Abstract This research uses deep learning methods, along with geospatial data from the USGS National Map and other public geospatial data sources, to develop forecasting tools capable of assessing water level rate of change in high risk flood areas. These tools build on existing models developed by the USGS, FEMA, and others, and are used to determine evacuation routing and detours to mitigate the potential for loss of life during flash floods. The project scope includes analysis of publically available flood data along a river basin as part of a pilot project in Missouri. These data are then used to determine the rate of rise based on projected rainfall totals. This rate of rise is used to model evacuation or detour planning modules that can be implemented to assure the safety of the community and highway personnel, as well as the safe and secure transport of goods along public roadways. These modules can be linked to existing real-time rainfall gauges and weather forecasts for improved accuracy and usability.

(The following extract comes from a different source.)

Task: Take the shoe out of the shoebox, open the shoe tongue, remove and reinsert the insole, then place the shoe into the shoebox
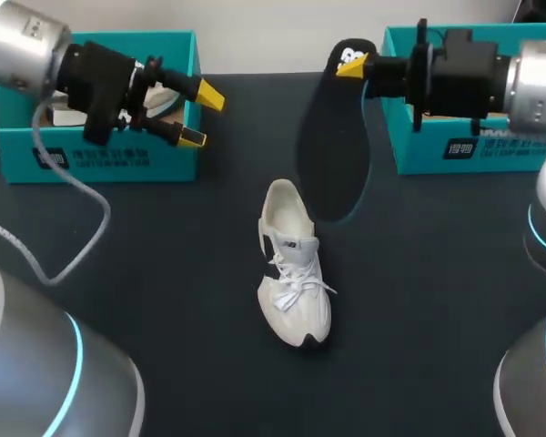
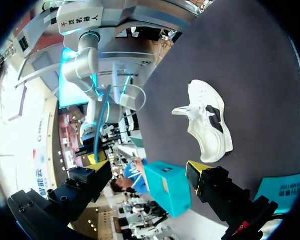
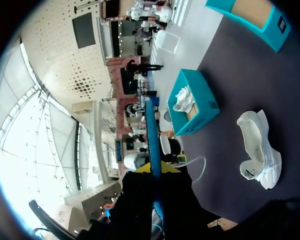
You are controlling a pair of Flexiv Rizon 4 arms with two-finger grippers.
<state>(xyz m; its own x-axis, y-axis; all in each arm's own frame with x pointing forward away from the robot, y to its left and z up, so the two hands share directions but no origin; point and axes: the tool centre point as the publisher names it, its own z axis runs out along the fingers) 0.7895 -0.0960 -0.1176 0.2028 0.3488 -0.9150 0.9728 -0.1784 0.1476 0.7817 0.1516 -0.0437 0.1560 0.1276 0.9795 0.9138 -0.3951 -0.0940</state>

The transportation safety or disaster planner can use these results to produce planning documents based on geospatial data and information to develop region-specific tools and methods.
Description The research team will disseminate research results through a variety of methods including MATC newsletters, seminars, and through the Missouri Local Technical Assistance Program (LTAP), headquartered on the S&T campus. The team will also promote technology transfer by presenting research results in transportation conferences (e.g., TRB) and publishing the results widely in high quality journal articles and conference proceedings. The research team will further disseminate results, as appropriate, through contributions to geospatial tools and products hosted by collaborative partners.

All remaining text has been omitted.